:: The task ::
Restate the entries word for word and skip every image.

==== Data records

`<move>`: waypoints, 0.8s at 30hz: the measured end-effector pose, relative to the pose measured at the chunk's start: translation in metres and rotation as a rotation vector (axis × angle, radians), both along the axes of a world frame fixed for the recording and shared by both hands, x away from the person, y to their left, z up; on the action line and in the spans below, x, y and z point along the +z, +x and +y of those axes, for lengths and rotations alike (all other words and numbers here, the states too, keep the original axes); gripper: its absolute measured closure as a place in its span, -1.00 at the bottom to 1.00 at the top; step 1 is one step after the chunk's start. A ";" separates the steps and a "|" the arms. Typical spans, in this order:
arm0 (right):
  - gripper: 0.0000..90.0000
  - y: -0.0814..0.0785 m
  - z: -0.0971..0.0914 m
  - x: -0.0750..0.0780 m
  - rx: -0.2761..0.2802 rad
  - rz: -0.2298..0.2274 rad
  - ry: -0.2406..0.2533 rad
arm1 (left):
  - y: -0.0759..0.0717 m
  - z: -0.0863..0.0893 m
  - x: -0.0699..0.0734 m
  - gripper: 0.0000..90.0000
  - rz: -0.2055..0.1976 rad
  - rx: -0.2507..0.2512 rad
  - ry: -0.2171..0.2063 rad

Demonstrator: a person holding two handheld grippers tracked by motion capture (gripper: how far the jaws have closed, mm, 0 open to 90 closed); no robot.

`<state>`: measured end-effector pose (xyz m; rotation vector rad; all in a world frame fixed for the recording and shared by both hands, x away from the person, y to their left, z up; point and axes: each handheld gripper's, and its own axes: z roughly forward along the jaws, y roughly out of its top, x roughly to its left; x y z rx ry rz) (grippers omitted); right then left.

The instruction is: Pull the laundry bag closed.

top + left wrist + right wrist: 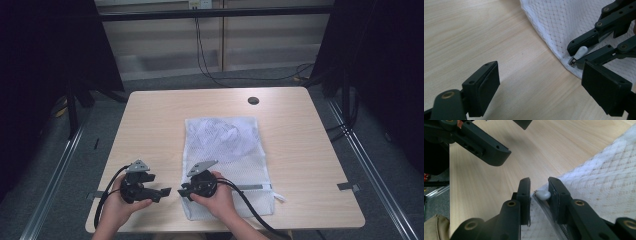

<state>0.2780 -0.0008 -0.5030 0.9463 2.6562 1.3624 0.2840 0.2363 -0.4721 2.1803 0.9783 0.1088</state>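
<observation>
Here I see a white mesh laundry bag point(227, 160) lying flat on the wooden table point(150, 120), a little right of the middle, with its zipper edge near to me. Inside the bag, in its far half, there is a crumpled white cloth point(222, 134); what kind of cloth I cannot tell through the mesh. Far on the table there is a round dark cable hole point(253, 100), well apart from the bag. Nothing lies between my grippers and the bag.

My right gripper point(539, 192) rests on the near left corner of the bag. Its jaws are narrow, and the small white zipper pull point(543, 194) sits between them. It touches the one pad, and a small gap shows at the other, so I cannot tell if it is already pinched. In the left gripper view the same pull point(580, 52) shows between these jaws, at the bag's edge.

My left gripper point(540, 82) stands spread wide over bare wood, just beside the bag, holding nothing.

I can read no label or writing on any thing.
</observation>
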 end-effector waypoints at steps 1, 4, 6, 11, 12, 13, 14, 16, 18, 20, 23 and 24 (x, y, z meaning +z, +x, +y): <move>0.68 0.000 0.000 0.000 -0.001 -0.003 -0.010 | 0.000 0.000 0.000 -0.67 0.001 0.006 -0.006; 0.81 0.001 -0.001 0.000 -0.003 -0.002 -0.009 | 0.000 -0.001 0.000 -0.67 0.003 0.004 -0.007; 0.82 0.000 -0.001 0.001 -0.006 0.001 -0.001 | 0.000 -0.002 -0.001 -0.67 0.002 0.005 -0.012; 0.82 0.001 -0.005 0.007 -0.029 0.001 0.029 | -0.001 -0.003 -0.001 -0.67 0.011 -0.014 -0.007; 0.82 0.001 -0.007 0.008 -0.031 0.001 0.039 | -0.001 -0.005 -0.001 -0.67 0.012 -0.010 -0.017; 0.82 0.001 -0.008 0.010 -0.037 0.001 0.047 | -0.001 -0.006 -0.001 -0.67 0.016 -0.011 -0.028; 0.82 0.002 -0.009 0.011 -0.038 0.001 0.058 | -0.001 -0.007 -0.001 -0.67 0.020 -0.016 -0.041; 0.83 0.002 -0.010 0.013 -0.040 0.004 0.066 | -0.001 -0.008 -0.002 -0.67 0.026 -0.019 -0.054; 0.83 0.002 -0.012 0.014 -0.044 -0.002 0.076 | -0.001 -0.010 -0.002 -0.67 0.034 -0.028 -0.051; 0.83 0.002 -0.013 0.016 -0.053 -0.001 0.083 | -0.002 -0.011 -0.003 -0.68 0.046 -0.035 -0.060; 0.83 0.002 -0.014 0.018 -0.057 -0.003 0.095 | -0.002 -0.013 -0.004 -0.69 0.056 -0.041 -0.080; 0.83 0.002 -0.015 0.018 -0.059 -0.004 0.103 | -0.002 -0.014 -0.005 -0.69 0.060 -0.046 -0.096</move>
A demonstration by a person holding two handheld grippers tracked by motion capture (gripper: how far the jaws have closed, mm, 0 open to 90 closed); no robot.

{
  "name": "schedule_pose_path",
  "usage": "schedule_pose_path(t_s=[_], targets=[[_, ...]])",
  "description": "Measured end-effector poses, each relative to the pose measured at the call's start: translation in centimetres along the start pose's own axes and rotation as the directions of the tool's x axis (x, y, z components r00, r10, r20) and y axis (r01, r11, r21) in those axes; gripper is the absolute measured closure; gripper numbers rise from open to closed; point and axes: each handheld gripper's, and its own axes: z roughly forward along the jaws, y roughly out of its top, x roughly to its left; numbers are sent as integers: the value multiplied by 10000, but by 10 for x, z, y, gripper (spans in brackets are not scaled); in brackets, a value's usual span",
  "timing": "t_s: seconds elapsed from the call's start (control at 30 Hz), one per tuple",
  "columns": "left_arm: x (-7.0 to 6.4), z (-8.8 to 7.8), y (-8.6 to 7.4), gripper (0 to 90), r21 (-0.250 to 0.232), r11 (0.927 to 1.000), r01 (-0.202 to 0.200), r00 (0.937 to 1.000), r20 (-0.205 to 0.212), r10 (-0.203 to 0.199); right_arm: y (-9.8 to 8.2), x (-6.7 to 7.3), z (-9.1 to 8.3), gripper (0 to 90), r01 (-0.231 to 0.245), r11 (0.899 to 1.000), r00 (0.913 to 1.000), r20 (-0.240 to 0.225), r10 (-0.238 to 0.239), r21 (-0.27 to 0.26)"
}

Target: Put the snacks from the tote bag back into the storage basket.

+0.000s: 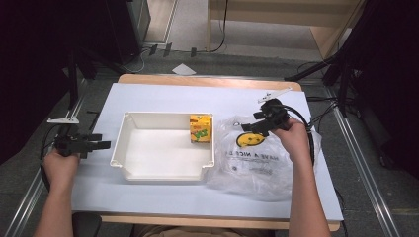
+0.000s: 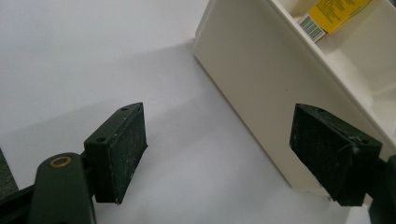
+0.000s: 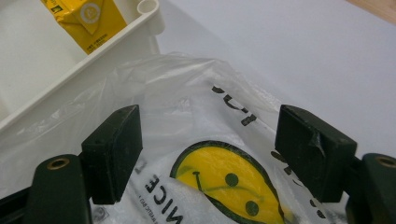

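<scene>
While my right gripper (image 1: 252, 127) hovers spread wide over the smiley plastic bag (image 1: 254, 160) lying right of the white bin (image 1: 163, 170), I figure thin film could slip or bunch if I pinch badly. My left gripper (image 1: 103, 141), also spread, idles left of the bin; a yellow juice carton (image 1: 200, 128) stands inside it.

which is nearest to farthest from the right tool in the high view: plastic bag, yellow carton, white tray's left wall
1. plastic bag: directly under the right tool, right of the tray.
2. yellow carton: just left of the bag, in the tray's far right corner.
3. white tray's left wall: farthest, across the tray near the left tool.
</scene>
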Motion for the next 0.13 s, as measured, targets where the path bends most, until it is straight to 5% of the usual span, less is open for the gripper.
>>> schedule_pose_path(t_s=[0.07,0.13], targets=[[0,0,0,198,22,10000,0,10000,-11,0,0,0,0,246,347,9993,9993,-163,-348,-102],[0,1,0,198,29,10000,-4,10000,-10,4,2,-2,1,240,-74,10000,9996,-265,75,38]])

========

:: Written answer ::
`<move>`: waypoints, 0.8s at 30hz: the measured end-effector pose, relative to the pose measured at the chunk's start: translation in metres and rotation as a rotation vector (axis × angle, radians), both along the axes of a world frame fixed for the recording and shared by both hands, x away from the person, y to their left, z up; on the action line and in the spans below, x, y and z point along the +z, +x and +y of those axes, for lengths and rotations alike (all other words and numbers here, the states too, keep the original axes); gripper: its absolute measured closure as a place in its span, -1.00 at the bottom to 1.00 at the top; step 1 is one step after the chunk's start. A ";" separates the steps and a "|" the arms. Typical spans, in this order:
arm0 (right):
  - gripper: 0.0000..90.0000
  - y: -0.0814..0.0785 m
  - z: -0.0971..0.0914 m
  - x: -0.0750..0.0780 m
  - rx: -0.2761..0.2802 rad
  - rz: -0.2298..0.2274 rad
  - ry: -0.2406..0.2533 rad
arm1 (left):
  - y: -0.0759..0.0717 m
  - z: -0.0863..0.0893 m
  - x: -0.0699..0.0734 m
  - gripper: 0.0000..90.0000
  - rz: -0.2055..0.1976 rad
  - rx: -0.2507..0.2512 rad
  - ry: -0.2171..0.2063 rad

Demonstrator: a person holding two handheld grippers tracked by motion capture (gripper: how far the jaws have closed, mm, 0 open to 90 closed); no robot.

`<state>`: measured end-effector pose (xyz m; rotation vector rad; all in a world frame fixed for the recording and shared by both hands, x away from the person, y to their left, z up; point and axes: each handheld gripper's, and its own axes: z roughly forward along the jaws, y roughly out of its top, x roughly to its left; x y z rx ry rz) (grippers omitted); right then left.

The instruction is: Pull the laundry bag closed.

top + left wrist + right wrist: 

<state>0.2780 -0.0008 -0.5030 0.9463 2.6562 1.3624 0.2840 0.2363 -0.4721 2.1803 0.9783 0.1088</state>
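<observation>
Here I see a white mesh laundry bag point(227, 160) lying flat on the wooden table point(150, 120), a little right of the middle, with its zipper edge near to me. Inside the bag, in its far half, there is a crumpled white cloth point(222, 134); what kind of cloth I cannot tell through the mesh. Far on the table there is a round dark cable hole point(253, 100), well apart from the bag. Nothing lies between my grippers and the bag.

My right gripper point(539, 192) rests on the near left corner of the bag. Its jaws are narrow, and the small white zipper pull point(543, 194) sits between them. It touches the one pad, and a small gap shows at the other, so I cannot tell if it is already pinched. In the left gripper view the same pull point(580, 52) shows between these jaws, at the bag's edge.

My left gripper point(540, 82) stands spread wide over bare wood, just beside the bag, holding nothing.

I can read no label or writing on any thing.
</observation>
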 end-effector waypoints at steps 1, 4, 6, 11, 12, 13, 14, 16, 18, 20, 23 and 24 (x, y, z meaning +z, +x, +y): <move>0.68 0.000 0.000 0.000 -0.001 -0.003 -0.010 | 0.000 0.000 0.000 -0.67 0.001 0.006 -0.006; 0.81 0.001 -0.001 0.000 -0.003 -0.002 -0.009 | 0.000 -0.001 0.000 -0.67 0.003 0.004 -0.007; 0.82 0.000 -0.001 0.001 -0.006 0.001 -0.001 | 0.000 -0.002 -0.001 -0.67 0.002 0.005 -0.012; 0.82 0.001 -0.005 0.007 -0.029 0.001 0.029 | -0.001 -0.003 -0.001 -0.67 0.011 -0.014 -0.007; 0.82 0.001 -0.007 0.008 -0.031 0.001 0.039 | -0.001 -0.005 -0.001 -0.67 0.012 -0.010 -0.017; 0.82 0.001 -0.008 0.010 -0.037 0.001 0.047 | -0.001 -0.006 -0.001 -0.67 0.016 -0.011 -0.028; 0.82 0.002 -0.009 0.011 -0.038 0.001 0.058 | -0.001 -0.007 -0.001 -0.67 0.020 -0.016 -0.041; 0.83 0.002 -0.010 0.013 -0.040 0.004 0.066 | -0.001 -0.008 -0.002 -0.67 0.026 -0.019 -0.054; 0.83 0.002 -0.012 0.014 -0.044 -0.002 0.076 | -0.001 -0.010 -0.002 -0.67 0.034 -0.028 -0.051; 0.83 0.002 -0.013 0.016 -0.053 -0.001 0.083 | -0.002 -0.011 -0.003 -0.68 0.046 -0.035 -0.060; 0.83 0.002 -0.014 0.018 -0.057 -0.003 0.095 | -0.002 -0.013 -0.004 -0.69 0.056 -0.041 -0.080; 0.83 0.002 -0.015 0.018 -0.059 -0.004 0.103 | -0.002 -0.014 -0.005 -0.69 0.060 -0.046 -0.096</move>
A demonstration by a person holding two handheld grippers tracked by motion capture (gripper: how far the jaws have closed, mm, 0 open to 90 closed); no robot.

{
  "name": "schedule_pose_path",
  "usage": "schedule_pose_path(t_s=[_], targets=[[_, ...]])",
  "description": "Measured end-effector poses, each relative to the pose measured at the call's start: translation in centimetres along the start pose's own axes and rotation as the directions of the tool's x axis (x, y, z components r00, r10, r20) and y axis (r01, r11, r21) in those axes; gripper is the absolute measured closure; gripper numbers rise from open to closed; point and axes: each handheld gripper's, and its own axes: z roughly forward along the jaws, y roughly out of its top, x roughly to its left; numbers are sent as integers: the value multiplied by 10000, but by 10 for x, z, y, gripper (spans in brackets are not scaled); in brackets, a value's usual span",
  "timing": "t_s: seconds elapsed from the call's start (control at 30 Hz), one per tuple",
  "columns": "left_arm: x (-7.0 to 6.4), z (-8.8 to 7.8), y (-8.6 to 7.4), gripper (0 to 90), r21 (-0.250 to 0.232), r11 (0.927 to 1.000), r01 (-0.202 to 0.200), r00 (0.937 to 1.000), r20 (-0.205 to 0.212), r10 (-0.203 to 0.199); right_arm: y (-9.8 to 8.2), x (-6.7 to 7.3), z (-9.1 to 8.3), gripper (0 to 90), r01 (-0.231 to 0.245), r11 (0.899 to 1.000), r00 (0.913 to 1.000), r20 (-0.240 to 0.225), r10 (-0.238 to 0.239), r21 (-0.27 to 0.26)"
}

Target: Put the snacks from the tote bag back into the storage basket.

+0.000s: 
+0.000s: 
+0.000s: 

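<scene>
While my right gripper (image 1: 252, 127) hovers spread wide over the smiley plastic bag (image 1: 254, 160) lying right of the white bin (image 1: 163, 170), I figure thin film could slip or bunch if I pinch badly. My left gripper (image 1: 103, 141), also spread, idles left of the bin; a yellow juice carton (image 1: 200, 128) stands inside it.

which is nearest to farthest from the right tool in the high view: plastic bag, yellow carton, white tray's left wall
1. plastic bag: directly under the right tool, right of the tray.
2. yellow carton: just left of the bag, in the tray's far right corner.
3. white tray's left wall: farthest, across the tray near the left tool.
</scene>
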Motion for the next 0.13 s, as measured, targets where the path bends most, until it is straight to 5% of the usual span, less is open for the gripper.
>>> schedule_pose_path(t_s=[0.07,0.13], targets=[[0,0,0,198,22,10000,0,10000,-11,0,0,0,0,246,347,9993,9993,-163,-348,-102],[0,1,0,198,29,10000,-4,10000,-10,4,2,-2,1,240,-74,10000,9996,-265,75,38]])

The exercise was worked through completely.